Primuline yellow is a mixture of sodium salts and probably contains at least three thiazole rings in combination. It is a substantive cotton dye of rather fugitive shade, but can be diazotized on the fibre and then developed with other components, yielding a series of ingrain colors.

Primuline is usually available as a sodium salt. Primuline is fluorescent.

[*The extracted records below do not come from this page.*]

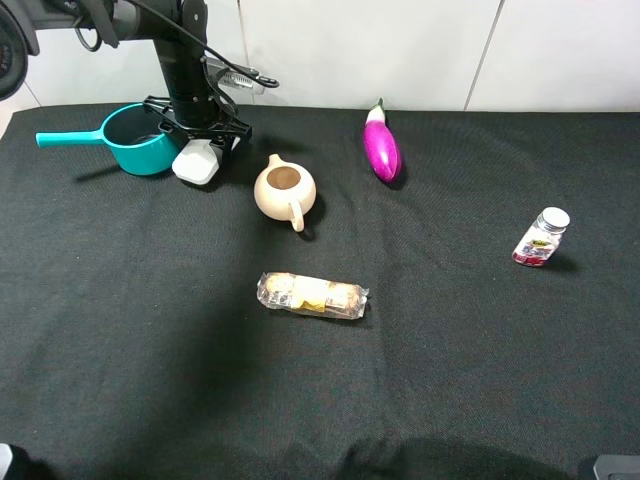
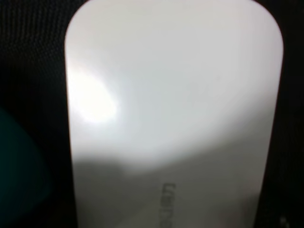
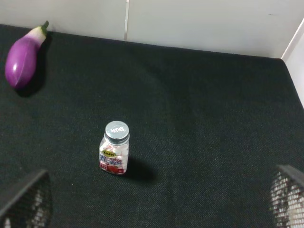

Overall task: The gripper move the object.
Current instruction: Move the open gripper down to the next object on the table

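White case (image 1: 197, 163) lies just beside teal saucepan (image 1: 140, 140), directly under left gripper (image 1: 205, 138). Jaws hidden; grip state cannot be told. Step judged: grasping. Next: secure hold, lift clear of saucepan.

The high camera looks down at a steep slant from the near side, well back, over the whole black-clothed table (image 1: 450, 400) to the white wall (image 1: 400, 50) at the far edge. The left wrist camera sits very close over the white case (image 2: 171, 104), which fills its frame out of focus, with a sliver of the teal saucepan (image 2: 19, 175) at one edge. The high view shows that same case and saucepan small, at the table's far left. The right wrist camera looks at a slant across the table's right part towards the wall, at middle range, and shares the small silver-capped bottle (image 3: 114, 148) and the eggplant (image 3: 23, 58) with the high view.
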Controlling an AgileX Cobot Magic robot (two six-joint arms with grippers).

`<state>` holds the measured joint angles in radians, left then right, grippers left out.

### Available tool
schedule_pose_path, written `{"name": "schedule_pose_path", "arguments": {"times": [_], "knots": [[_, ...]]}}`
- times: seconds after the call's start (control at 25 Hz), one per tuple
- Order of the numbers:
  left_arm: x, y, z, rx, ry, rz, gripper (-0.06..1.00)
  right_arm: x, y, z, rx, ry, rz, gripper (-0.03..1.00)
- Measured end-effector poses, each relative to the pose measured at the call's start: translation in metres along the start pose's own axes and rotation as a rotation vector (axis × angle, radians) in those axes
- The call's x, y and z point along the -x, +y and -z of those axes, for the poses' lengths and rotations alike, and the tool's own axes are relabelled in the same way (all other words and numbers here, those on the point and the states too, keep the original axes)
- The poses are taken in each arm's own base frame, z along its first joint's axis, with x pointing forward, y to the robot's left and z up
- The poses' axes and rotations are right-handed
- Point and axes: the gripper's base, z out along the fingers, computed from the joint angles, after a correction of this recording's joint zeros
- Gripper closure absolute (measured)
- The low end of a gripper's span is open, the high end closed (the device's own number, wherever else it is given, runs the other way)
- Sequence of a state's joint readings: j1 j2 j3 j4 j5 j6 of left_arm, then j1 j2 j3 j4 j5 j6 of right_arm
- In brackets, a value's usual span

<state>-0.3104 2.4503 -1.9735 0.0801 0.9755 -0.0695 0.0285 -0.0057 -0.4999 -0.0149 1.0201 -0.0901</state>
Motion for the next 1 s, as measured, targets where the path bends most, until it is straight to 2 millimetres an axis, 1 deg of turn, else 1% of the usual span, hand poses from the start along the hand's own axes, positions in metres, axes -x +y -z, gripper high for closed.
{"name": "schedule_pose_path", "arguments": {"times": [1.0], "knots": [[-0.0004,-0.0016,0.0,-0.018,0.005,0.009,0.27,0.0,0.0,0.0,0.0,0.0,0.0,0.27]]}}
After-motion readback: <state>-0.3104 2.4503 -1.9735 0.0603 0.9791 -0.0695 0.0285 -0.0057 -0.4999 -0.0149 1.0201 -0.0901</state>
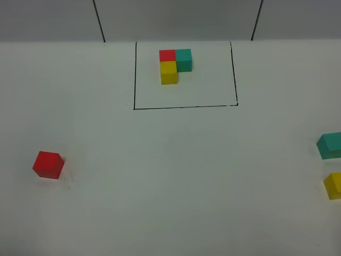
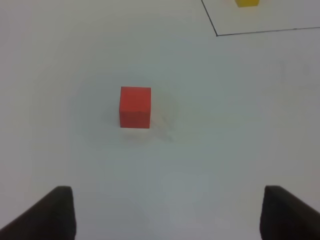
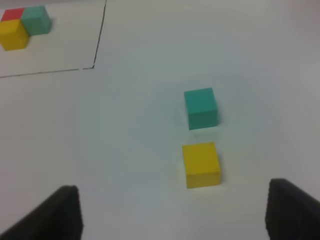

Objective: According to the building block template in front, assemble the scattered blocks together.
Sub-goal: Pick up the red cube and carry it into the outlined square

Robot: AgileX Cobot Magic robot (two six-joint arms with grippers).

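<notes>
The building block template (image 1: pixel 176 65) is an L-shaped cluster of red, teal and yellow cubes inside a black outline at the back of the white table. The scattered red cube (image 1: pixel 48 165) lies alone at the left. The scattered teal cube (image 1: pixel 330 145) and yellow cube (image 1: pixel 334 185) lie at the right edge, partly cut off. In the left wrist view my left gripper (image 2: pixel 167 202) is open, with the red cube (image 2: pixel 135 107) ahead of its fingers and apart from them. My right gripper (image 3: pixel 173 200) is open too, the yellow cube (image 3: pixel 201 164) and teal cube (image 3: pixel 201 107) lying ahead of it.
The black outline (image 1: pixel 184 106) frames the template on the white table (image 1: pixel 176 176). A grey wall with two dark seams rises behind the table's back edge. Neither arm shows in the exterior view.
</notes>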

Thioflavin T is obtained by the methylation of dehydrothiotoluidine with methanol in the presence of hydrochloric acid. Thioflavin S results from the methylation of dehydrothiotoluidine with sulfonic acid. This sulfonic acid on oxidation with bleaching powder or with lead peroxide, in alkaline solution yields chloramine yellow, which dyes cotton a beautiful yellow.